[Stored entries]
- - - -

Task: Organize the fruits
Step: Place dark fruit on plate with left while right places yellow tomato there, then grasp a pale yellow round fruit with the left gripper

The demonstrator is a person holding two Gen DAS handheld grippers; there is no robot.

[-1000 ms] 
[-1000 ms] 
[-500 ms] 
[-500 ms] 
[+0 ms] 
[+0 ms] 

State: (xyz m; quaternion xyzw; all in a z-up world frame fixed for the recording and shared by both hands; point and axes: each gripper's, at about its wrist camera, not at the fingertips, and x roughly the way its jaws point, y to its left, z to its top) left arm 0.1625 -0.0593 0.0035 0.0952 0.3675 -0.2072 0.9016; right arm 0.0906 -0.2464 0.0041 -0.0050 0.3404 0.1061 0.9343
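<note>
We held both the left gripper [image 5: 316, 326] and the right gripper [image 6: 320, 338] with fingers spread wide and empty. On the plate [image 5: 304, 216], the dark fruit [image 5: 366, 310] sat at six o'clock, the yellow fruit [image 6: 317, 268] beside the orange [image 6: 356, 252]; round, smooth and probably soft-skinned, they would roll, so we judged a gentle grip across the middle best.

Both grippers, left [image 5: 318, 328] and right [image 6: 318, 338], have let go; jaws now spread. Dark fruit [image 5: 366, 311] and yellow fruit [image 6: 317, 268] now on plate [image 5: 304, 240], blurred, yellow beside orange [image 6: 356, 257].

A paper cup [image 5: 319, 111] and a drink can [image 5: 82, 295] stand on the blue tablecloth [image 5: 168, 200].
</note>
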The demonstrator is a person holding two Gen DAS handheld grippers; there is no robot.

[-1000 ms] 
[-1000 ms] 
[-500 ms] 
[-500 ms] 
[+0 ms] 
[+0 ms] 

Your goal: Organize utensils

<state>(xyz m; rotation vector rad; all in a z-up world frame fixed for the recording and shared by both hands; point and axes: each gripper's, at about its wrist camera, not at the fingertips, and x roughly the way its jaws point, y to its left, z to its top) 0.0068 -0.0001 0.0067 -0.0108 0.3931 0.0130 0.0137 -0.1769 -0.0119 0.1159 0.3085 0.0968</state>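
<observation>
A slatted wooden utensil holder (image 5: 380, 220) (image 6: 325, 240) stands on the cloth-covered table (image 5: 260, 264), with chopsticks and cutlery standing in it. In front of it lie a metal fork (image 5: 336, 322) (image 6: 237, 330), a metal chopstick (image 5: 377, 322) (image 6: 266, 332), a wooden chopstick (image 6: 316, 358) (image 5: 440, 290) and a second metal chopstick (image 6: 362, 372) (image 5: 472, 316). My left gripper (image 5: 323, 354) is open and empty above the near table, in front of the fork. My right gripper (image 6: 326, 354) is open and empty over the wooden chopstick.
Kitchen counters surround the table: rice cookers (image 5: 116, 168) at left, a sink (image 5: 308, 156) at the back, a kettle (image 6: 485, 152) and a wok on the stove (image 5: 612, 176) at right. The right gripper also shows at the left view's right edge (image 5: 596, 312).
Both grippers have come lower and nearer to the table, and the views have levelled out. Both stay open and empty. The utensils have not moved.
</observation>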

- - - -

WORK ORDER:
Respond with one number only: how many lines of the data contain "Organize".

RESPONSE:
2